How to complete this task »
Please write out all of the records below exactly as they appear.

Entries taken from a collection:
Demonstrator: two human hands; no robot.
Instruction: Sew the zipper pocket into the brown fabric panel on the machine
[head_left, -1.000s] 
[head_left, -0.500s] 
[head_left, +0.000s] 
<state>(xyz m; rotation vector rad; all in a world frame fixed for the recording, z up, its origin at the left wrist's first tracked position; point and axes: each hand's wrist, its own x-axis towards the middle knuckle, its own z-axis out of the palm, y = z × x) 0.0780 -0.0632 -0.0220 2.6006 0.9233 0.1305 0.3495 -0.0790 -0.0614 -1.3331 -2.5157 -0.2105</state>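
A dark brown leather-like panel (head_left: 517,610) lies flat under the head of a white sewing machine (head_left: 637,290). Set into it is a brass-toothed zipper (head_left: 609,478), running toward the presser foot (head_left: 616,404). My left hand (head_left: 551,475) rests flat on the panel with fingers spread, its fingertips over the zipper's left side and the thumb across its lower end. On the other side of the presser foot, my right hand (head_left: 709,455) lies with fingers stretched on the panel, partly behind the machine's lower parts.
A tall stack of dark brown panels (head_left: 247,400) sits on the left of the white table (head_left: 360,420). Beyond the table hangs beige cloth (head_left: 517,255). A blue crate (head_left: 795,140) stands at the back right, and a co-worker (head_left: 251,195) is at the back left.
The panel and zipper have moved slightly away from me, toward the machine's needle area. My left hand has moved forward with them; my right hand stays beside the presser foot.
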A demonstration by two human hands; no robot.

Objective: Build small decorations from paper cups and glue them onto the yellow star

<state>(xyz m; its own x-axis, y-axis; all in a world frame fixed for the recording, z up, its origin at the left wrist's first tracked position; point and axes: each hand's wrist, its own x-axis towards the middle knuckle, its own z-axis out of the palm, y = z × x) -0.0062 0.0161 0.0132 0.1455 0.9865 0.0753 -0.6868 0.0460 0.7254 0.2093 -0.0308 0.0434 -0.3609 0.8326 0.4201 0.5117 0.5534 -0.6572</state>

Expected answer »
Demonstrator: two human hands; no robot.
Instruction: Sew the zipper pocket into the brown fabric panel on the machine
[head_left, -1.000s] 
[head_left, -0.500s] 
[head_left, +0.000s] 
<state>(xyz m; rotation vector rad; all in a world frame fixed for the recording, z up, its origin at the left wrist's first tracked position; point and axes: each hand's wrist, its own x-axis towards the middle knuckle, its own z-axis out of the palm, y = z × x) 0.0780 -0.0632 -0.0220 2.6006 0.9233 0.1305 0.3495 -0.0790 -0.0614 -1.3331 -2.5157 -0.2105</state>
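A dark brown leather-like panel (head_left: 517,610) lies flat under the head of a white sewing machine (head_left: 637,290). Set into it is a brass-toothed zipper (head_left: 609,478), running toward the presser foot (head_left: 616,404). My left hand (head_left: 551,475) rests flat on the panel with fingers spread, its fingertips over the zipper's left side and the thumb across its lower end. On the other side of the presser foot, my right hand (head_left: 709,455) lies with fingers stretched on the panel, partly behind the machine's lower parts.
A tall stack of dark brown panels (head_left: 247,400) sits on the left of the white table (head_left: 360,420). Beyond the table hangs beige cloth (head_left: 517,255). A blue crate (head_left: 795,140) stands at the back right, and a co-worker (head_left: 251,195) is at the back left.
The panel and zipper have moved slightly away from me, toward the machine's needle area. My left hand has moved forward with them; my right hand stays beside the presser foot.
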A demonstration by two human hands; no robot.

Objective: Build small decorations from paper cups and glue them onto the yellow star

<state>(xyz m; its own x-axis, y-axis; all in a world frame fixed for the recording, z up, its origin at the left wrist's first tracked position; point and axes: each hand's wrist, its own x-axis towards the middle knuckle, its own z-axis out of the palm, y = z × x) -0.0062 0.0161 0.0132 0.1455 0.9865 0.0753 -0.6868 0.0460 0.7254 0.2093 -0.0308 0.0434 -0.3609 0.8326 0.4201 0.5117 0.5534 -0.6572</state>

Work on this exercise is now finished.